Power storage is a critical challenge for adoption of intermittent renewable power sources and, well, for being able to help shift base load to peak load requirements.  There are many approaches being pursued for this.  The Energy Island, conceived for off the coast of the Netherlands, is an extremely innovative concept.

The Energy Island

incorporates a new concept in pumped hydro storage — an inverse offshore pump accumulation station (IOPAC).

On the Energy Island when there is a surplus of wind energy, the excess energy is used to pump seawater out of the interior “subsurface-lake” into the surrounding sea. When there is a shortage of wind power, seawater is allowed to flow back into the interior “lake” through commercially available generators to produce energy.

Ahh, pumped hydro storage.  Something which we know well and that has been around since the late 19th century.  Pumped storage works well as a partner to wind power, storing at roughly an 80-90% efficiency excess power to be released for power when the wind isn’t blowing (or there is excess/peak demand).  Pumped hydro storage thus enables reliable power supplies with wind power.

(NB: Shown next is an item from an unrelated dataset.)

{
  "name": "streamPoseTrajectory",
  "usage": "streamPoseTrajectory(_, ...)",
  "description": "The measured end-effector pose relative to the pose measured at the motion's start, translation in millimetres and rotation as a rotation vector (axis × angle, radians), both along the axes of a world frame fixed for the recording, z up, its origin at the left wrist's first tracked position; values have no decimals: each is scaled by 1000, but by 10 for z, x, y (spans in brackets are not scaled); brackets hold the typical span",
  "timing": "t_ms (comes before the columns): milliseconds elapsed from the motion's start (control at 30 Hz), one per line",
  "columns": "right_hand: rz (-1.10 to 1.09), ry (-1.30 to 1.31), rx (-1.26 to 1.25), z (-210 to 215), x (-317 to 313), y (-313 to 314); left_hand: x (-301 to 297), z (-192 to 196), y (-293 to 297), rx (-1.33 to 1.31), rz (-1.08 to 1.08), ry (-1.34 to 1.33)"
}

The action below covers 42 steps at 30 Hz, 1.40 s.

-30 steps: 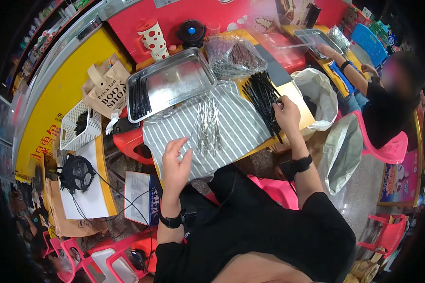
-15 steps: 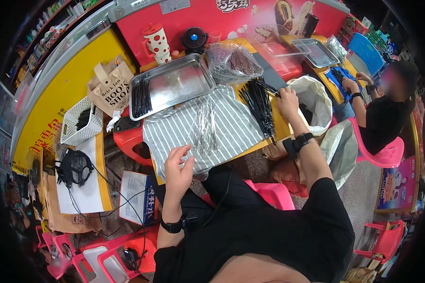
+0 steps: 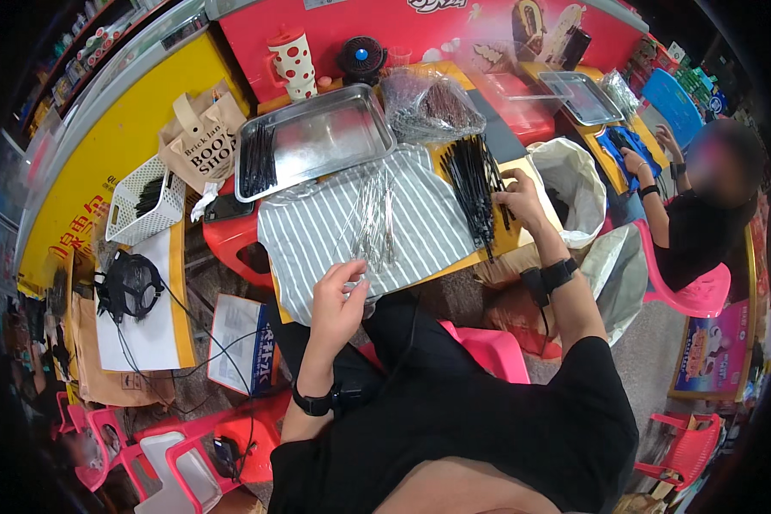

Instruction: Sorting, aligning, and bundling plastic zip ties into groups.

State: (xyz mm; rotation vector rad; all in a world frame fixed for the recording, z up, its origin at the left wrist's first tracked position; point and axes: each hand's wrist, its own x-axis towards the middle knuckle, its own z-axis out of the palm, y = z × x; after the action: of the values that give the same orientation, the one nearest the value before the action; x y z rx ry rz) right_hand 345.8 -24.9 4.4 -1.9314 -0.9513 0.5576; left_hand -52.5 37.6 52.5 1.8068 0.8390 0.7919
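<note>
Right of centre, the right hand (image 3: 520,199) curls at slim, straight black strips (image 3: 468,182), its hold impossible to tell; lower centre, the left hand (image 3: 338,304) is half open, seemingly empty; a sideways knuckle brush could scatter them

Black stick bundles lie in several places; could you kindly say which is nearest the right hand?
The bundle right of the striped cloth: the right hand is at its edge, while the others lie in the metal tray and white basket.
</note>
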Motion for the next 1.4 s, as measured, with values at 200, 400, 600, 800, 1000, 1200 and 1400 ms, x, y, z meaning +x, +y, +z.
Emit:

Well, there is something new and innovative here. KEMA, Lievense and the Das brothers have designed an artificial island that would, in essence, be somewhat like a Pacific atoll, but the inner water surrounded by the outer ring would be sealed off from the larger ocean.   The interior reservoir would be 50 meters deep, enabled by the mud of the seas off the Netherlands.  And the island (the dikes/outer ring) would be made from the materials dredged to create the reservoir.

On that outer ring, a long line of wind turbines for sending power ashore. When producing excess power, sea water would be pumped out of the enclosed lake into the surrounding sea.  When there is greater demand, sea water flows back into the ‘lake’, driving generators.  The analysis to date suggeststs a 12 hour power delivery at 1.5 gigawatts (roughly equal to three coal-fired plants).  The KEMA analysis suggests a total annual storage capacity of 20 GWh or “enough energy to offset 500 to 840 kilotons of CO2 emissions.”

Note that the Energy Island truly does seem to be an island of energy.  Not only the wind mills and electrical generators from sea water, but as well a chemical plant (better far from an urban area) and a liquid natural gas (LNG) terminal.